Rachel Alexander 05 - The Wrong Dog
she did, watched her ring the bell at the house behind Sophie’s, and waited as the door opened and she disappeared inside. Then I waited another five minutes before crossing the street again, going up the same stoop she had and checking the name on the bell. This time there was one. Charles Madison. Why wasn’t I surprised?
I leaned hard on the bell, heard a dog bark, and quickly went back to where I’d been, crouching behind a green Toyota that had a little handwritten sign in the window saying No Radio, the window next to it broken, the ground covered with tiny shards of green glass, as pale and shiny as jellyfish.
The door opened and there was Joe again, a white bull terrier at his side, her nose tilted high, her nostrils moving.
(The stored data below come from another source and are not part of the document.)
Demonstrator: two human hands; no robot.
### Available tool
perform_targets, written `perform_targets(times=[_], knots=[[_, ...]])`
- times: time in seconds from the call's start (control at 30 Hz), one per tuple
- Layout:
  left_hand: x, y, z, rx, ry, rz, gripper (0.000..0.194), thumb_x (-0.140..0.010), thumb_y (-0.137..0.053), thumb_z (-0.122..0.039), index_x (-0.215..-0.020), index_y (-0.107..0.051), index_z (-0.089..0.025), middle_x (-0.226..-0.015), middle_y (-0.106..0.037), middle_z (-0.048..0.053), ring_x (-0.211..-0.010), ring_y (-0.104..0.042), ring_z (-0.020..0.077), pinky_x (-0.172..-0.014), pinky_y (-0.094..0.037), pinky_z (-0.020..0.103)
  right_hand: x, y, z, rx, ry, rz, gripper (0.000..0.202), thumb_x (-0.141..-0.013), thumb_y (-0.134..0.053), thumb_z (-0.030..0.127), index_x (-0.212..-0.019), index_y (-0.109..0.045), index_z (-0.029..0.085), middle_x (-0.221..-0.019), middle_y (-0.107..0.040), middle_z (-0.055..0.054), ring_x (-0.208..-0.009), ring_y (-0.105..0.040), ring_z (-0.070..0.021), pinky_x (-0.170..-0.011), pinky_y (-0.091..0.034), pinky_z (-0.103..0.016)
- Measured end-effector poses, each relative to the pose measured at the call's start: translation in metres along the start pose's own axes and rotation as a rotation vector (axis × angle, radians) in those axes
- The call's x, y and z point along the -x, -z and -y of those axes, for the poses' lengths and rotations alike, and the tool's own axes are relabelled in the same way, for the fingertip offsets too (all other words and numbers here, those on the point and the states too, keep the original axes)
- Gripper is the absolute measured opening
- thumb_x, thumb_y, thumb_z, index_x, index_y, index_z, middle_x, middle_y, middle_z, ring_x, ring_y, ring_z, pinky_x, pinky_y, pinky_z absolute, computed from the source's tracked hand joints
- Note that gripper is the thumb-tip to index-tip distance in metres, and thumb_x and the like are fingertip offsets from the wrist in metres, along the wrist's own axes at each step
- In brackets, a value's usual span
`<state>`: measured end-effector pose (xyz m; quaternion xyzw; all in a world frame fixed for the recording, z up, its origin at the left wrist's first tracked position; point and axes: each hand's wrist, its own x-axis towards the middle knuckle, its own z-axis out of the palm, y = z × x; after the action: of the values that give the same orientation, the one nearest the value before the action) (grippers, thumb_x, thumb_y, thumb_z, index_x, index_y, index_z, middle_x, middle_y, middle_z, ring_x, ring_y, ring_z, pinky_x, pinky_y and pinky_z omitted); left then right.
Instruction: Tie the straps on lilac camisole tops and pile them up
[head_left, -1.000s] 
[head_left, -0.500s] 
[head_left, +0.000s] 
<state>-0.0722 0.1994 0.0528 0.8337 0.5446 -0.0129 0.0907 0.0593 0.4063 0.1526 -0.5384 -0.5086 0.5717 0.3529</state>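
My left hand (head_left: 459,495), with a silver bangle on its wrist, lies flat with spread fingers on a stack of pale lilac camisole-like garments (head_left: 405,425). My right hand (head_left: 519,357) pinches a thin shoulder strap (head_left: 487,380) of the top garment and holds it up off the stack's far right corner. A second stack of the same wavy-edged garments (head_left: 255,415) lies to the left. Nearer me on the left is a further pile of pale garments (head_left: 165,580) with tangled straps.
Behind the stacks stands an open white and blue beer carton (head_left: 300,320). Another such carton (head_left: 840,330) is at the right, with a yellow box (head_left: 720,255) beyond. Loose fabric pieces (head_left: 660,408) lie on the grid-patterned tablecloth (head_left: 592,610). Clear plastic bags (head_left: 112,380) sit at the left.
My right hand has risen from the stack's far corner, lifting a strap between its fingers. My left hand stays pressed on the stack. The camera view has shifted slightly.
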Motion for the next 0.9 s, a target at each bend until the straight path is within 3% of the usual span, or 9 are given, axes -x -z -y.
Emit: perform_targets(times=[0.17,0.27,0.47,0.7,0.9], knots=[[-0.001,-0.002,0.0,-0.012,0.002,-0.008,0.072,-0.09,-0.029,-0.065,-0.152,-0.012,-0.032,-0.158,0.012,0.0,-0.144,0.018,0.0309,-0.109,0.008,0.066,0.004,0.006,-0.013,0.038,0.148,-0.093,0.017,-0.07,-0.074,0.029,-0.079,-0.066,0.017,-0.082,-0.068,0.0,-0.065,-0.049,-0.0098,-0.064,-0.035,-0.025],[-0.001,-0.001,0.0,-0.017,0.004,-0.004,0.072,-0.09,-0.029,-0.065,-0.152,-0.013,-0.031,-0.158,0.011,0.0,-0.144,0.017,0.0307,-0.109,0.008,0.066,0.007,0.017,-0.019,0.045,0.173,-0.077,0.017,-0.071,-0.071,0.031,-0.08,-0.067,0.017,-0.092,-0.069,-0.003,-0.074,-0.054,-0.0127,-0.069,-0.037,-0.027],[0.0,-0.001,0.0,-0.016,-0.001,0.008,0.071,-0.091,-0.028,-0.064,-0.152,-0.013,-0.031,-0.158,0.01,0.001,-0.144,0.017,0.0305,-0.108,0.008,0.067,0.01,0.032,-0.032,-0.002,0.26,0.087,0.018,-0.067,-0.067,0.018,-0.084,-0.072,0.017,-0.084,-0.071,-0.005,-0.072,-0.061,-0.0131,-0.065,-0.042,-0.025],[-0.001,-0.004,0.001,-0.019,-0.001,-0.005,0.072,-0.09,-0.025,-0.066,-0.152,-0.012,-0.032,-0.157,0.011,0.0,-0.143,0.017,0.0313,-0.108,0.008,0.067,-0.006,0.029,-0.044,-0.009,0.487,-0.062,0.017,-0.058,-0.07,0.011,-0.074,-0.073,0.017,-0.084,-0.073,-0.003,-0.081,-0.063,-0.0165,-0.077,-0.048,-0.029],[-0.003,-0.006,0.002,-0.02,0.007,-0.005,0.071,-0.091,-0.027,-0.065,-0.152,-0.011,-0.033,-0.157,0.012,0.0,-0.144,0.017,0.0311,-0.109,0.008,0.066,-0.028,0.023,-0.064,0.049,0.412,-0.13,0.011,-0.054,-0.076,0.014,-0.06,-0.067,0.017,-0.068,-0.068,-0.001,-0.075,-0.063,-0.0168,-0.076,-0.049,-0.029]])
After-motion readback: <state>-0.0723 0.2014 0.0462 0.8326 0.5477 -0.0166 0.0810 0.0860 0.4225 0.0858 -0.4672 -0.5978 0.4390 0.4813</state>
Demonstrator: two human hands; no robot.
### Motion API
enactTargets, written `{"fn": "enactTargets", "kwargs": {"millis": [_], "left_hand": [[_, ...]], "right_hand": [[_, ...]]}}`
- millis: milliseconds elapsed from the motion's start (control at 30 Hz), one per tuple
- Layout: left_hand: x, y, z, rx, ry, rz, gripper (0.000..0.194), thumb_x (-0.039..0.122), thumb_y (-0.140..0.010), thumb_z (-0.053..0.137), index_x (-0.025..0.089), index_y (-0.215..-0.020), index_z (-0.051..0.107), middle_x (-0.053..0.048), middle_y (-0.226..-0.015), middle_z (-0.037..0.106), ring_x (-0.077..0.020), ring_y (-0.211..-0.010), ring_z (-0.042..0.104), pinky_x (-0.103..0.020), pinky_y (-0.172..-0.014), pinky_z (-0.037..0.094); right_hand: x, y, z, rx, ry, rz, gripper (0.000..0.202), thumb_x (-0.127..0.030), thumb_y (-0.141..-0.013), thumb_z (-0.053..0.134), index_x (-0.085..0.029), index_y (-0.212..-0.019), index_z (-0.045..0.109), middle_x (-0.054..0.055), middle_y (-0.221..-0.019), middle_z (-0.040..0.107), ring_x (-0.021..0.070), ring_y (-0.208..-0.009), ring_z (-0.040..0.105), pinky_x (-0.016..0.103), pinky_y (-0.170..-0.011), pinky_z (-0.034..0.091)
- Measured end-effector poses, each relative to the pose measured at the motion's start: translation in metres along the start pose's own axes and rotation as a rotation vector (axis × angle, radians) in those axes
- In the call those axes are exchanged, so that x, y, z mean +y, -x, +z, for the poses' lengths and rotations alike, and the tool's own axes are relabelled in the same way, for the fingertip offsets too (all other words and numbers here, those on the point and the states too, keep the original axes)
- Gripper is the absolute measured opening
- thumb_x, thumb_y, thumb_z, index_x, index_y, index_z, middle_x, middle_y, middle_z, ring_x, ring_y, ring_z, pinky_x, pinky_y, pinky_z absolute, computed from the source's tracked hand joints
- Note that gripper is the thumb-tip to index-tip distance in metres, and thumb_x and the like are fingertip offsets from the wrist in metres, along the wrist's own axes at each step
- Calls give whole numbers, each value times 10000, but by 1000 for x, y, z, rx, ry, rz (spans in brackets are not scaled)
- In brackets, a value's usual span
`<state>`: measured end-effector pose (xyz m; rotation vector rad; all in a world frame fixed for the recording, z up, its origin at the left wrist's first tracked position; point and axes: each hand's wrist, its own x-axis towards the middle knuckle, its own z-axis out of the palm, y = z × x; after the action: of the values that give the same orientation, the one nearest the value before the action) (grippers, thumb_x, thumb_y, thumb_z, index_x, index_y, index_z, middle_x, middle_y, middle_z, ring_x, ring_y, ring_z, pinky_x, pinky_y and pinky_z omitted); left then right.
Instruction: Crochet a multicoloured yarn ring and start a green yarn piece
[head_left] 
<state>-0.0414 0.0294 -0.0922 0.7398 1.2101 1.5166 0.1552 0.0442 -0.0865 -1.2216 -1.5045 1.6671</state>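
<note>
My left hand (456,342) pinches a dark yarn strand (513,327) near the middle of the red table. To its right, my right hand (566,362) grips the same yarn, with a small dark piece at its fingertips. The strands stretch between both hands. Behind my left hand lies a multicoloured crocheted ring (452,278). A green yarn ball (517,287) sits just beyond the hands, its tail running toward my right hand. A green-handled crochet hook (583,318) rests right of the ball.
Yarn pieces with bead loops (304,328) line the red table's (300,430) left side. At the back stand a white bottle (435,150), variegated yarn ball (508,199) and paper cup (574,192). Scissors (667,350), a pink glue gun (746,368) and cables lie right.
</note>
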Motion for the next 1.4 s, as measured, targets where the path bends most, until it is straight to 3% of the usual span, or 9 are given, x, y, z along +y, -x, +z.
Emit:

He hadn’t shaved, poor thing. He looked a mess. It must be very stressful, killing the wrong person.
He looked left and right, then pulled the dog back inside and closed the door. I walked to the comer, checked out the drug dealers lined across all the paths in Washington Square Park, then headed around the block.
There were no cops standing around outside the building where Sophie had lived. The little brass plaque with the name and address of the building manager was tucked under the bells. I had to crouch to read it: WAM Realty. Three initials again. Or perhaps it was a name this time. I remembered seeing it on Sophie’s rent check, wondering if it was Chinese, elevating my arm for five minutes so that I could tell my Chinese doctor I’d followed his instructions.
I unlocked the outside door. There were no cops inside either. The yellow tape made a big X over Sophie’s door, but that didn’t present a moral issue for me since that’s not where I was headed.
I took the stairs, climbing slowly. I didn’t expect to meet anyone, or find anyone when I got to where I was going. I didn’t think anyone had followed me from Charles Madison’s house. There was no reason to rush.
I could hear television sets playing and snippets of conversation as I approached each floor. When I got to the top, I pushed on the bar that opened the door, carefully letting it close on the Schweppes ginger ale can, and stepped out onto the tar-covered roof. For a moment, I stood still, my eyes adjusting to the light, listening to the sounds, smelling the honeysuckle that climbed a trellis on one of the back balconies of the building next door. Then I walked toward the edge, crouching when I neared the parapet and looking over at what was below. Looking straight down, which I did first, made my knees feel as if they’d turned to liquid. There was no light on in Sophie’s garden, nor in the little cottage that backed up to it. The town house behind it, the one where Joe was, and Elizabeth Madison, was all lit up. No one had bothered to close the curtains either, and lucky me, I had my binoculars hanging around my neck under my jacket. I unzipped and held them up to my eyes.
I could see into the living room, an open loftlike space that ran undivided through to Fourth Street. The grand piano was near one of the garden windows, on the side opposite the tall, glass French doors. Beyond that, huddled together at a round table, were Joe, Elizabeth Madison, and Charles Madison, sitting with his back to me. Still, he looked familiar.
I backed up and looked around the roof for a rock, but found only tiny pebbles. I scooped up as many as I could hold and, keeping my foot in the doorway, filled the soda can with them. Then I slipped off my shoe, left it in the doorway, and went back to the edge of the roof. Standing, but not looking down, I hurled the can as far as I could. I heard barking, then I saw them, two white bull terriers, as game as they were meant to be, barking at the back door.
Madison got up and let them out. For a moment, he stood in the doorway. I peered through the binoculars trying to figure out where I knew him from. Then he turned and went back to the table, hunching over and leaning forward, Joe and Elizabeth leaning closer, whatever they were saying, neither of them wanting to miss a word.
I watched the bullies in the garden. They’d found the can. At first, they tried to play tug of war with it, pulling it in pieces, the pebbles spilling onto the flagstone walk. Then one, followed by the other, carried the treasure to the back door, put paws up, and pushed the doors in and open, vying to see who could get to the table first and drop the half can at Madison’s feet.